Yesterday, America, and perhaps other parts of the world as well, remembers--or at least makes a pretense of doing so--Columbus Day. Why? Extensive research has found Columbus to be decidedly less wonderful than he was considered to be fifty years ago. Our best evidence indicates that he engaged in questionable financial transactions; participated in excessive political pandering; mistreated the American natives he met; and used his religion (or at least the idea of God) to justify his frequently debasing actions. Moreover, as many a Native American historian has remarked, 1492, the year Columbus "discovered" the Americas, is one that sparked many centuries of tremendous suffering for the thousands of people who had at that time called the Americas their home. Although the natives' descendants today benefit, in part, from the material improvements that Westernizing of the Americas has brought them, far too many of them continue to languish on the margins of society. They remain ostracized and forgotten in their native land.
History teaches us many things. In this instance, it teaches us that when we search for individual riches and glory at all costs, particularly in the name of religion, we too often demean and deny the goodness and glory of the very religion we seek to uphold.
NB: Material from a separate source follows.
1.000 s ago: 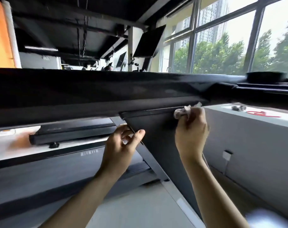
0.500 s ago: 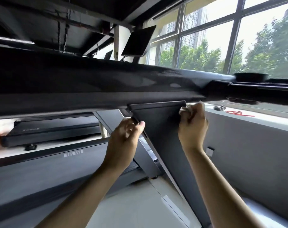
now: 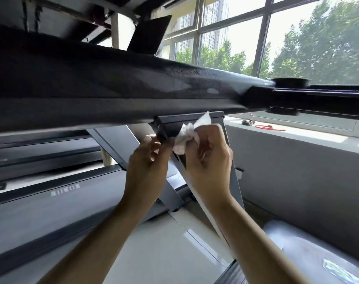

God doesn't need brutality to let people know about his love for them, and he certainly doesn't need those who proclaim his virtue and holiness to inflict suffering and pain on those to whom they are "trying" to make him known.
Though those of us who live in white America are likely grateful to be doing so, we should be quick to realize that the instant we suppose our experience is the result of the work of God, we just as quickly elevate our joy, our earthly joy, over that of everyone who lost theirs when we got ours.